[Top][All Lists]

[Date Prev][Date Next][Thread Prev][Thread Next][Date Index][Thread Index]

Re: Import large field-delimited file with strings and numbers

From: João Rodrigues
Subject: Re: Import large field-delimited file with strings and numbers
Date: Mon, 08 Sep 2014 18:54:22 +0100
User-agent: Mozilla/5.0 (X11; Linux x86_64; rv:24.0) Gecko/20100101 Thunderbird/24.6.0

On 08-09-2014 17:49, Philip Nienhuis wrote:
Yet, csv2cell is orders of magnitude faster. I will break the big file
into chunks (using fileread, strfind to determine newlines and fprintf)
and then apply csv2cell chunk-wise.
Why do you need to break it up using csv2cell? AFAICS that reads the entire
file and directly translates the data into "values" in the output cell
array, using very little temporary storage (the latter quite unlike
It does read the entire file twice, once to assess the required dimensions
for the cell array, the second (more intensive) pass for actually reading
the data.
The file I want to read has around 35 million rows, 15 columns and takes 200 MB of disk space: csv2cell would simply eat up all memory and the computer stopped responding.
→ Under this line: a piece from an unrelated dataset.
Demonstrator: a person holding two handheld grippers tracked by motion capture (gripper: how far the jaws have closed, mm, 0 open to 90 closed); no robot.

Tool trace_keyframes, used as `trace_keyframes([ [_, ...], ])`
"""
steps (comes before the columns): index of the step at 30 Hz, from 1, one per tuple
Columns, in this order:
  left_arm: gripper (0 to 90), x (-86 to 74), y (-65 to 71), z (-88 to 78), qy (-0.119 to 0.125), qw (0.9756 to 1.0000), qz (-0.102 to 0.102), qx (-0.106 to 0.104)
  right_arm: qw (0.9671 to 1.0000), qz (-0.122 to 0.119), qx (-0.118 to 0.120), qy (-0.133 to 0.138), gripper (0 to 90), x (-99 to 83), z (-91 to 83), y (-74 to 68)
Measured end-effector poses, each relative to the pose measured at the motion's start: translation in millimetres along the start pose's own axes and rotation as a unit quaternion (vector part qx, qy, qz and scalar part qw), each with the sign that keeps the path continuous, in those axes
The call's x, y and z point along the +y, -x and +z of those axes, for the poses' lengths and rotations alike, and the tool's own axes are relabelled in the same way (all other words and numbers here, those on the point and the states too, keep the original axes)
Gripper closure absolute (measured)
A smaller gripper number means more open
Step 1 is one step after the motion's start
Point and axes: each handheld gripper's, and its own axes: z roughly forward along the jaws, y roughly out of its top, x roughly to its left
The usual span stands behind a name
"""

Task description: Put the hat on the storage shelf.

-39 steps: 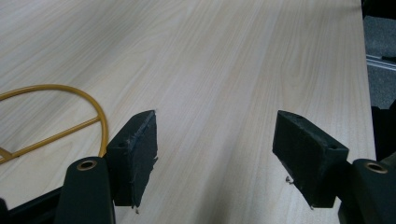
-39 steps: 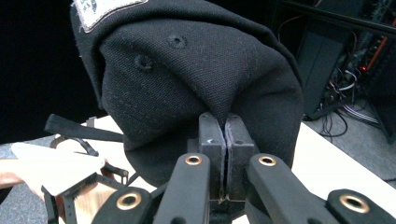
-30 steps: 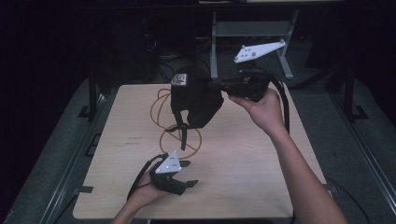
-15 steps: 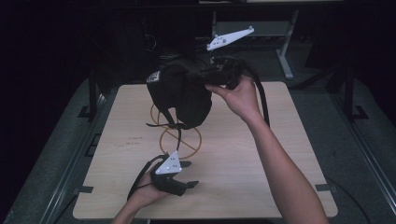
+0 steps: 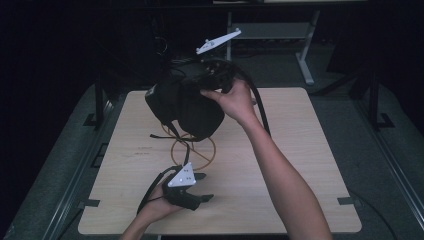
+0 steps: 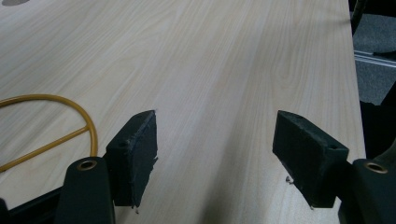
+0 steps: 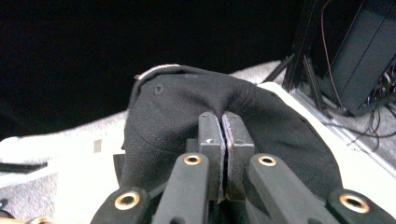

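Note:
A black cap (image 5: 186, 107) hangs above the far part of the wooden table (image 5: 310, 150). My right gripper (image 5: 192, 86) is shut on its cloth, with a hand around the gripper body. In the right gripper view the two jaws (image 7: 223, 120) press together on a fold of the black cap (image 7: 163, 116). A thin strap dangles from the cap toward the table. My left gripper (image 5: 205, 187) rests low near the front edge, open with nothing between its pads (image 6: 135, 149). A yellow wire ring (image 5: 194, 149) lies on the table under the cap and shows as the yellow wire ring (image 6: 70, 105) beside the left jaw.
A grey metal frame (image 5: 300, 45) stands behind the table in the dark. Dark rails (image 5: 95, 107) run along both table sides. Black equipment with cables (image 7: 359, 60) sits to the right in the right gripper view.
My right gripper has carried the black cap leftward and turned it, so it now hangs over the yellow ring. The left gripper has stayed in place.

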Motion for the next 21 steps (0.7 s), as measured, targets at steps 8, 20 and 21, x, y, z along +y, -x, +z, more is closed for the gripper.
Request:
trace_keyframes([
  [8, 30.3, 0.6, 1.3, 1.7, 0.001, 1.0000, 0.002, -0.003, 0.9995, 0.013, 0.001, -0.029, 61.5, -6.2, 31.7, 2.8],
  [20, 29.8, -0.9, -0.7, 2.6, -0.001, 0.9999, -0.008, -0.007, 0.9992, 0.036, 0.007, -0.014, 51.7, -24.8, 10.3, 16.2],
  [21, 29.4, -1.0, -0.9, 2.5, 0.000, 1.0000, -0.007, -0.007, 0.9993, 0.036, 0.005, -0.011, 50.6, -27.3, 6.3, 17.3],
])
I tried to feed it small chunk of increasing size and found out that it behaved well until it received a chunk of 500 million rows (when memory use went through the stratosphere).

So I opted for the clumsy solution of breaking the file into small pieces and spoon feed csv2cell.

But then I found out something interesting. If I would save a cell with 35 million rows and only 3 columns in gzip format it would take very little disk space (20 MB or so) but when I tried to open it... it would again take forever and eat up GBs of memory.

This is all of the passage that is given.